Septembre 2008
Les autres N°

LA COLLINE ETERNELLE


Cet été, en Bourgogne, mes maîtres m’ont fait grimper la colline de Vézelay. Ouf ! Quelle épreuve pour mes petites pattes ! Mais quel spectacle ! La Basilique, superbe vaisseau de pierre protégeant les reliques de Sainte-Marie Madeleine, coiffe la colline de ses tours bourdonnantes de vent et d’oiseaux.

Le temps de boire un petit coup et de souffler un brin, j’ai consulté quelques vieux ouvrages sur ce lieu magique.
 

C’est en 861 qu’un moine bénédictin ramène, de Provence jusqu’à Vézelay, les reliques de Marie-Madeleine. Quelques années plus tard, des miracles s’étant produits, les pèlerins vont faire de Vézelay une étape incontournable sur le chemin de Saint Jacques de Compostelle et un centre spirituel reconnu. Le succès aidant, en 1096, l’abbé responsable des lieux entame de nécessaires travaux de restauration et d’embellissement. Toutefois, le chantier traîne en longueur (plus de 10 ans), au point que les habitants, ne supportant plus les charges que cela représente, se révoltent… et tuent l’abbé, sans autre forme de procès ! On rigolait pas avec les délais, de ce temps-là…

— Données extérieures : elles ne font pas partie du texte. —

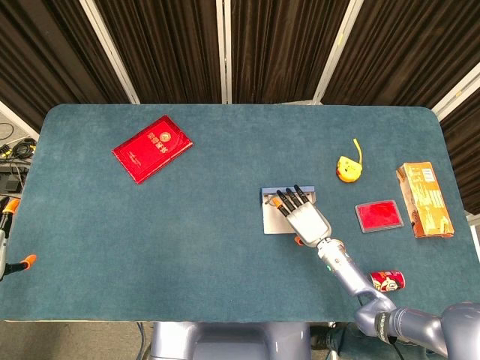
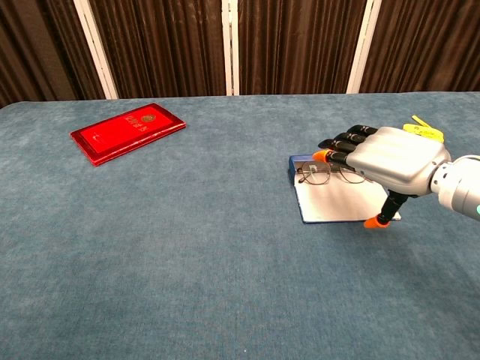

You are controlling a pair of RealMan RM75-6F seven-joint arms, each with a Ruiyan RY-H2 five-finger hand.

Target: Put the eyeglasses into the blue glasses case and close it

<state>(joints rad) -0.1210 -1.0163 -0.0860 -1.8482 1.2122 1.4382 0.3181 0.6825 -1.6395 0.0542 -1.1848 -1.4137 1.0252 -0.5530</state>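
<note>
The blue glasses case [image 2: 330,208] lies open and flat right of the table's middle, its pale lining up; the head view shows it too [image 1: 271,218]. The eyeglasses [image 2: 317,175] lie folded along its far edge, partly hidden by fingers. My right hand [image 2: 384,160] hovers palm down over the case, fingers stretched toward the glasses and thumb pointing down at the near right corner. It holds nothing. In the head view the right hand [image 1: 306,217] covers most of the case. My left hand is in neither view.
A red booklet [image 1: 152,148] lies at the far left. Right of the case are a yellow tape measure [image 1: 348,168], a flat red box [image 1: 379,216], an orange carton [image 1: 424,199] and a red can [image 1: 387,281] near the front edge.
</note>
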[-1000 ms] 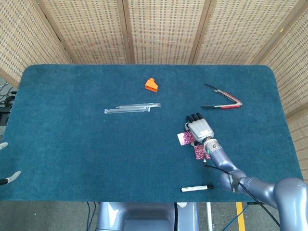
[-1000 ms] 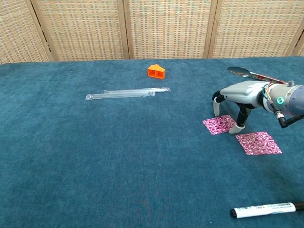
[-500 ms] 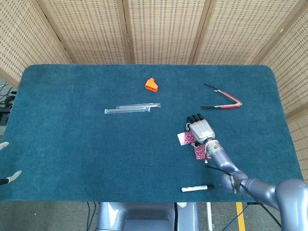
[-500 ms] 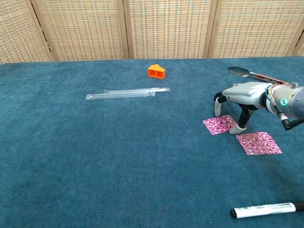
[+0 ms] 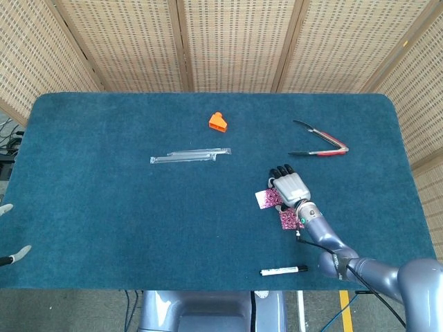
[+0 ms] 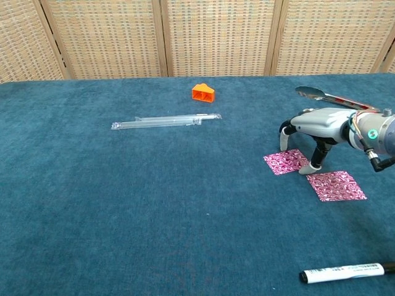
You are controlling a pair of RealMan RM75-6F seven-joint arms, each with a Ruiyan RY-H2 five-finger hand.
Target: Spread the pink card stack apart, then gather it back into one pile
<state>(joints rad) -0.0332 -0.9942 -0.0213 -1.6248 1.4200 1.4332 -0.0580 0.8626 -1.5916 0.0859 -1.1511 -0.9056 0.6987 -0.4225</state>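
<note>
- Head view: the right hand (image 5: 288,188) hung over the pink cards (image 5: 270,199) toward the right part of the worktop (image 5: 104,207), nearer its front edge than its back edge. The hand covered most of the cards, so only pink scraps showed to its left and beneath the wrist. Only the tips of the left hand (image 5: 10,257) showed at the worktop's left edge; whether it was apart or closed could not be told.
- Head view: elsewhere lay tongs (image 5: 320,141) toward the back right, an orange block (image 5: 217,122) and a clear plastic strip (image 5: 190,155) nearer the middle, and a marker (image 5: 284,270) by the front edge.
- Chest view: the cards lay in two parts, one card (image 6: 284,161) under the arched right hand (image 6: 313,132) and a second card (image 6: 336,185) just beside it toward the front right, with blue cloth showing between them. The fingers (image 6: 316,156) were spread and pointing down, holding nothing; whether a tip touched the near card could not be made out.
- Judgement: spreading looked done or nearly so, and gathering was the step in hand. The next move probably called for light downward pressure on one card and a slide over the cloth until it overlapped the other.
</note>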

Hélas, cet acte de rébellion ne va pas porter chance au petit peuple de la colline. Durant la nuit du 21 juillet 1120 (les travaux sont enfin terminés !), alors que toute la population prie dans l’église à l’occasion de la veillée de Sainte Marie-Madeleine, la charpente de l’abbatiale prend feu et s’effondre sur la foule des fidèles : 1127 morts !

Ensuite, vient le temps des croisades, dont beaucoup partiront de Vézelay. C’est en 1146 que Saint-Bernard y prêche la deuxième croisade. C’est encore d’ici que Philippe Auguste et Richard Cœur de Lion s’élanceront, ensemble, pour la troisième croisade, et plus tard Saint-Louis… Entre-temps, l’Archevêque de Canterbury, Thomas Becket, y aura prononcé l’excommunication de son roi, Henri II d’Angleterre, ce qui lui vaudra un retour au pays difficile…

Après les Guerres de Religion qui vont laisser des traces sur ses murs, l’Abbatiale va doucement tomber en déclin, jusqu’à ce que Prosper Mérimée, inspecteur des Monuments Historiques, en confie la restauration à Viollet-le-Duc.
 

Lieu de rendez-vous de tous les pèlerins du monde, la Basilique a retrouvé son rayonnement d’origine, même si l’on n’y prêche plus la croisade. Magnifique livre de pierre ouvert sur la lumière, on y découvre sans cesse de nouvelles merveilles architecturales. Moi, Linutil, j’y ai même trouvé une représentation de mes ancêtres, sculptée dans la pierre du tympan ! Etonnant, non ? Pour la peine, je partirais bien sur les routes de Saint Jacques de Compostelle, en remerciement de ce signe… mais je n’aurais plus de pattes en arrivant, déjà qu’elles sont courtes ! 
Alors je me contente de voyager dans ma tête, tout en rongeant mon os. Tranquillement couché devant le feu de bois qui crépite, je vois l’ombre des chevaliers et des moines partir en procession vers la Basilique, tandis que les étincelles dans la cheminée dessinent des milliers d’étoiles au-dessus de la Colline Eternelle.